L’unica cosa di cui non ha senso parlare è l’impotenza dello Stato. Lo si è fatto più volte per questa strage come per tutte quelle che l’hanno preceduta. Nella lunga storia del terrorismo gli apparati statali (servizi, ministero dell’Interno, Carabinieri ecc.) hanno sistematicamente “gestito” ogni forma di estremismo, di destra e di sinistra, servendosene per i loro scopi, non sempre reconditi. Lo hanno fatto con le Brigate rosse, infiltrando l’intera leadership, ma anche con i gruppi eversivi neo-fascisti, con forme di complicità e di collaborazione che si spiegano solo con la prospettiva di indebolire e sgominare lo stato (3).

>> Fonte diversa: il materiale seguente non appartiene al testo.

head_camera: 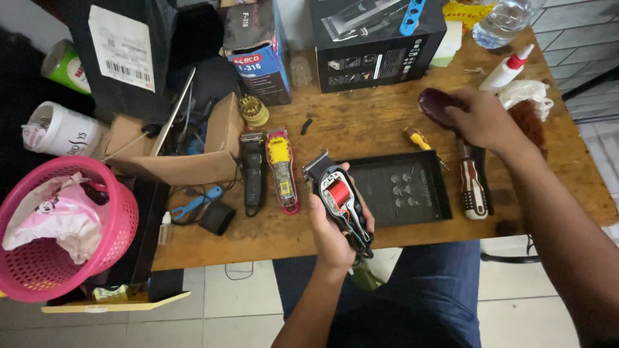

Resta solo da riuscire a capire come mai, anche se male in arnese, questo fascio di istituzioni deboli, spesso corrotte, inefficienti, abbia fatto a restare in piedi, cioè a sopravvivere alle molteplici spinte, esterne ed esterne, che mirano a distruggerlo. La sinistra, quando aveva degli obiettivi rivoluzionari, non ha mai amato lo stato, e non si è mai premurata di elaborare una concezione di esso, al di là della scabra teoria, di origine comunarda, per la sua distruzione, messa a punto da Marx e Lenin. Quando ha cessato di essere rivoluzionaria si è rassegnata alla lezione che veniva dal lungo predominio della Dc e da uomini come Andreotti. Lo stato era più conveniente governarlo senza toccarlo profondamente, evitando dunque di riformarlo (4). Bastava usarlo così com’era.